● TASK DIRECTIONS
Restate all of the following data exactly, keeping any images out of the copy.

++++++++

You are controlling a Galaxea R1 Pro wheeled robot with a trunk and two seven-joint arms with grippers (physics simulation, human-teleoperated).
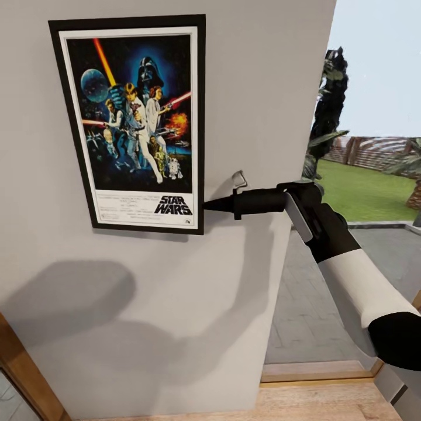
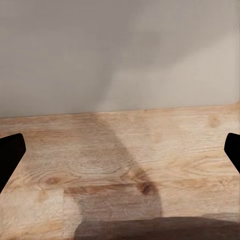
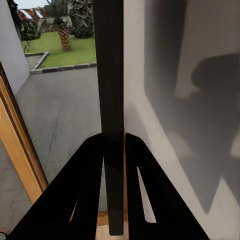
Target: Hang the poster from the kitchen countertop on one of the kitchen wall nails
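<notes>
The poster (image 1: 134,117), a framed Star Wars print, lies flat against the light-grey wall (image 1: 257,88), slightly tilted. My right gripper (image 1: 206,205) reaches in from the right and is shut on the lower part of the poster's right edge. In the right wrist view the thin black frame edge (image 3: 110,65) runs between the two dark fingers (image 3: 87,170), which press on it at my right gripper (image 3: 114,137). My left gripper (image 2: 120,150) hangs open over the wooden floor with nothing between its fingertips (image 2: 10,155). The wall nails are hidden or out of view, and so is the kitchen countertop.
Right of the wall is a tall glazed opening (image 1: 374,117) onto a paved patio, lawn and trees, with a wooden sill (image 1: 316,371) at its foot. A wooden frame (image 1: 23,374) slants up at the lower left. Light wooden floor (image 2: 125,165) meets the wall's base.
</notes>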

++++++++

● RESPONSE TO THIS EXERCISE
You are controlling a Galaxea R1 Pro wheeled robot with a trunk and two seven-joint arms with grippers (physics simulation, human-teleoperated).
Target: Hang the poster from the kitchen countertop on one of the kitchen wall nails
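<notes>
The poster (image 1: 134,117), a framed Star Wars print, lies flat against the light-grey wall (image 1: 257,88), slightly tilted. My right gripper (image 1: 206,205) reaches in from the right and is shut on the lower part of the poster's right edge. In the right wrist view the thin black frame edge (image 3: 110,65) runs between the two dark fingers (image 3: 87,170), which press on it at my right gripper (image 3: 114,137). My left gripper (image 2: 120,150) hangs open over the wooden floor with nothing between its fingertips (image 2: 10,155). The wall nails are hidden or out of view, and so is the kitchen countertop.
Right of the wall is a tall glazed opening (image 1: 374,117) onto a paved patio, lawn and trees, with a wooden sill (image 1: 316,371) at its foot. A wooden frame (image 1: 23,374) slants up at the lower left. Light wooden floor (image 2: 125,165) meets the wall's base.
</notes>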

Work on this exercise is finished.